I have returned from my journey to London, which was for the ceremony to honor Louis Brennan, my first cousin four times removed. Without exaggerating, this was the best trip I have ever taken. I had been aware of the plans to honor this Irish inventor for many years, but I had no expectations whatsoever. Was the grandeur overstated by my liaison in Ireland, Brian Hoban, or was this event to be as well-attended as he had promised? Would the arrival of my husband and me be noticed and, if the ceremony drew a crowd, would we find a seat?
Thanks to Facebook, I had no difficulty locating Brian when we arrived at their hotel in London. Within a short time, we were introduced to the contingent from Castlebar, who had arrived on the Sunday prior to the unveiling ceremony. I was surprised that they all knew who we were, which should have been a clue as to what would come.
Monday morning we all went to Kensal Green Cemetery—a very long walk and relatively short ride on the London Tube from our hotel. We were able to view the plaque on the wall and the beautiful headstone in private, which enabled us to take pictures “before the arrival of the crowds on Tuesday.”
St. Mary’s is the Roman Catholic cemetery adjacent to Kensal Green Cemetery, built over one hundred fifty years ago.
The church was small, seating about one hundred fifty people and contained many memorial plaques on the walls. Louis Brennan’s now had a place of honor toward the front of the chapel. That afternoon, I learned I would be one of five individuals saying a short prayer after the homily by Monsignor Canon Thomas Egan. Fortunately, this surprise honor was sprung on me with little time to get nervous.
The next morning we left our hotel early enough to stop for a bite to eat, and then arrived at the church ahead of the crowd. We were told that although the church only held one hundred fifty people, possibly four hundred were expected to come. Before entering the chapel, I was delighted to see that a bagpiper would be part of the ceremony. No details were omitted. No Irish memorial service would be complete without a bagpiper present.
Now the question as to whether we would have a seat was answered when we were told we would be seated in row one, alongside the Irish Prime Minister, Brigadier General Paul Fry of the Irish Air Corps and Ireland’s UK ambassador Daniel Mulhall. It was, to say the least, more than I ever expected.
The ceremony in the church included two readings from the Bible, a homily by Monsignor Egan, and a lovely tribute by An Taoiseach, Enda Kenny, outlining the accomplishments of Louis Brennan and the Irish people. It was quite impressive and wonderful to hear that the grave of Louis Brennan would no longer be just known as plot Number 2454.
The ceremony ended by the saying of the Lord’s Prayer and singing of the Irish National Anthem, both in Gaelic.
Off we went to the grave site led, of course, by the kilted gentleman with the bagpipe.

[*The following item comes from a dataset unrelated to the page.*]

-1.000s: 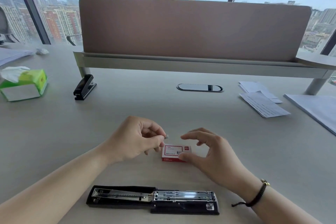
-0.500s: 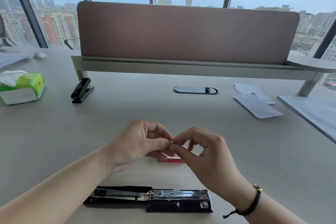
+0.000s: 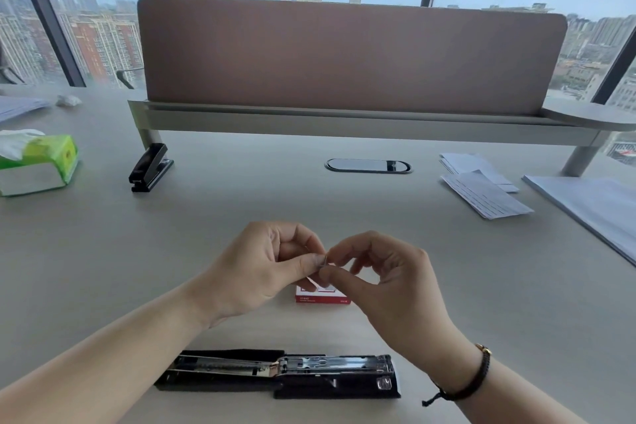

After the laying of the wreaths by The Prime Minister; Noreen Heston, Mayor of Castlebar; Captain Vincent McEllin from the Irish Guards Regiment; Australian Commander Dylan Findlater and me, there were a lot of photographs to be taken. My husband and I were invited to pose in many, which was, again, not anticipated.
We chatted, and when Mr. Kenny learned I was originally from New Jersey, he immediately spoke of The Boss–Bruce Springsteen. That was a conversation to make my friends and family back in New Jersey proud.
Until that day, I thought the best party I ever attended was New Year’s Eve 2006 in Times Square, New York City. However, that party has now been eclipsed by the party at Flannery’s Bar in Wembley, where the reception after the ceremony was held.
The final surprise of the day was when I was presented by a lovely Louis Brennan Memorial Plaque from the Castlebar Memorial Committee, followed by laughter, tears, and the singing of several Irish songs by everyone in the bar. It was a day I will remember forever!